## Exercise aim
Please return the lines of the data that contain "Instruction".

[Material shown — start]

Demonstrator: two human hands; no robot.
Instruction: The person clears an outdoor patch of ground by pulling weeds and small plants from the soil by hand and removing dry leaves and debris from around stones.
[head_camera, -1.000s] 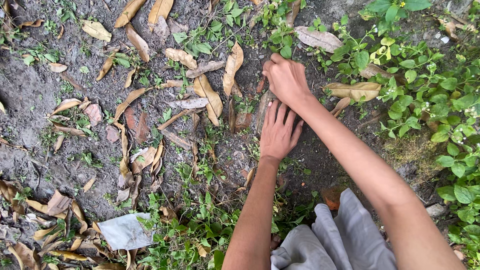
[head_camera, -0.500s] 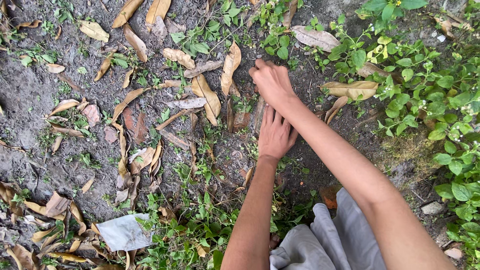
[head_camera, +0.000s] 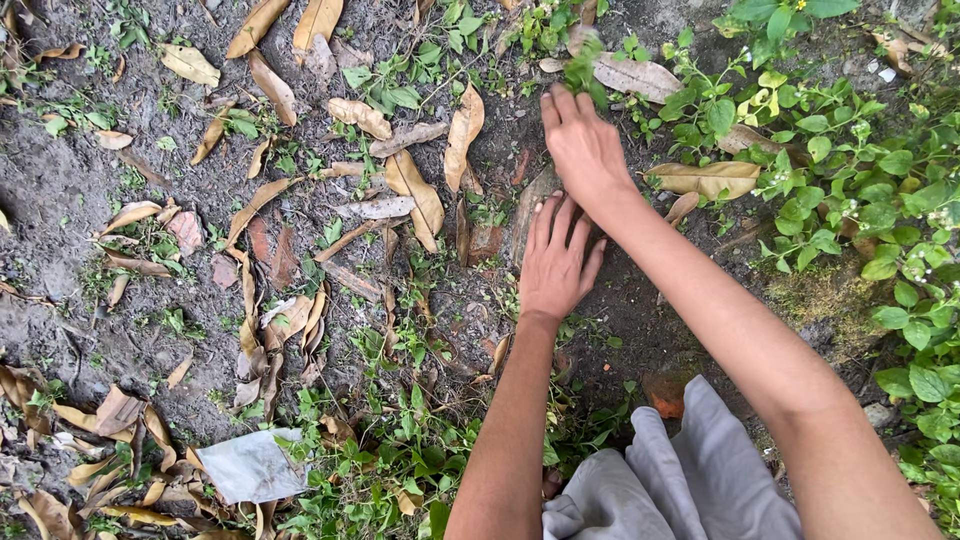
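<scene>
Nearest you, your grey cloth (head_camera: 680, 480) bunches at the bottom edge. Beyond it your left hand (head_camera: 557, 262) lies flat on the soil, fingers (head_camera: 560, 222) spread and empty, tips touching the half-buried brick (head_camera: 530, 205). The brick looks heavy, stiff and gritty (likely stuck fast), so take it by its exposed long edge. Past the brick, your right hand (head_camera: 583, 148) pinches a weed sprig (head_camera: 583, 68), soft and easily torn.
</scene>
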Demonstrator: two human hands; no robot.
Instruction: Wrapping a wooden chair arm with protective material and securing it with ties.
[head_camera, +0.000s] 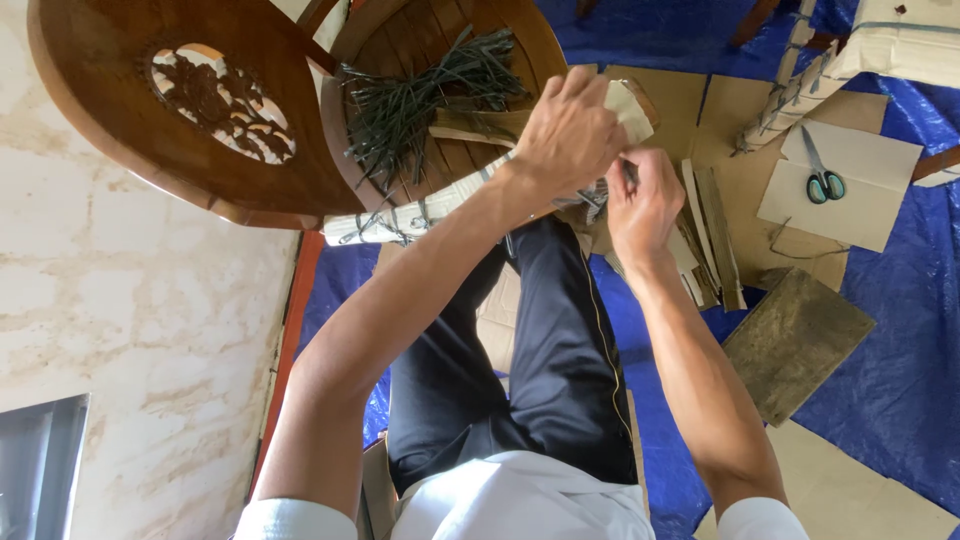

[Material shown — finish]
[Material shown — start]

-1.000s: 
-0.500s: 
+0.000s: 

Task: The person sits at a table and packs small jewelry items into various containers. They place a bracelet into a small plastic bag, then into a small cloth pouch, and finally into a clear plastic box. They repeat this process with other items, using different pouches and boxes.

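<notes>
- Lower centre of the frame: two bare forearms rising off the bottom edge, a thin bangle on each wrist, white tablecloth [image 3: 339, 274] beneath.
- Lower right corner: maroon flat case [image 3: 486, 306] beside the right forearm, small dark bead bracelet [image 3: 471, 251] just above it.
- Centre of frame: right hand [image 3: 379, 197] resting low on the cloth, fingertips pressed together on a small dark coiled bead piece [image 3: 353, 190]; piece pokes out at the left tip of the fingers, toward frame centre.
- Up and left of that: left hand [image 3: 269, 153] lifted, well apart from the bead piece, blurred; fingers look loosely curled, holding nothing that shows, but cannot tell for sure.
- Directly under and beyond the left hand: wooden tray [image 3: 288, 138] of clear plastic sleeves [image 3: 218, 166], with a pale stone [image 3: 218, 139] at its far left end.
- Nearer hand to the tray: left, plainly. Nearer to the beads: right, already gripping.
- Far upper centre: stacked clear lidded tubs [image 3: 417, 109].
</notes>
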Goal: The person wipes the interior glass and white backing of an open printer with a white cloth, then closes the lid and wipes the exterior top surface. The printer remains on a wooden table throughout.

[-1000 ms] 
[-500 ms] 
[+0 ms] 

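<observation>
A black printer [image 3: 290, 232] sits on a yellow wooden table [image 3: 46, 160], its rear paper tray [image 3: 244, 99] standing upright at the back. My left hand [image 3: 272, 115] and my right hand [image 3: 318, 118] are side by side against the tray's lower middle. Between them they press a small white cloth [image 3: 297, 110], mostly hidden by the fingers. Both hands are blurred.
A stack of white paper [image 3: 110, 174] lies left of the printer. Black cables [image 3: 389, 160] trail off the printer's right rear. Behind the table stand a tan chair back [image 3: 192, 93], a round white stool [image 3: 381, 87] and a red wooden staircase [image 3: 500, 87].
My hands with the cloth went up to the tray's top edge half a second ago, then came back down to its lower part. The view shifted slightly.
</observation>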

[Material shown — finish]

## Solution to the exercise
Instruction: The person clears an outdoor patch of ground by pulling weeds and small plants from the soil by hand and removing dry leaves and debris from around stones.
Instruction: Wrapping a wooden chair arm with protective material and securing it with ties.

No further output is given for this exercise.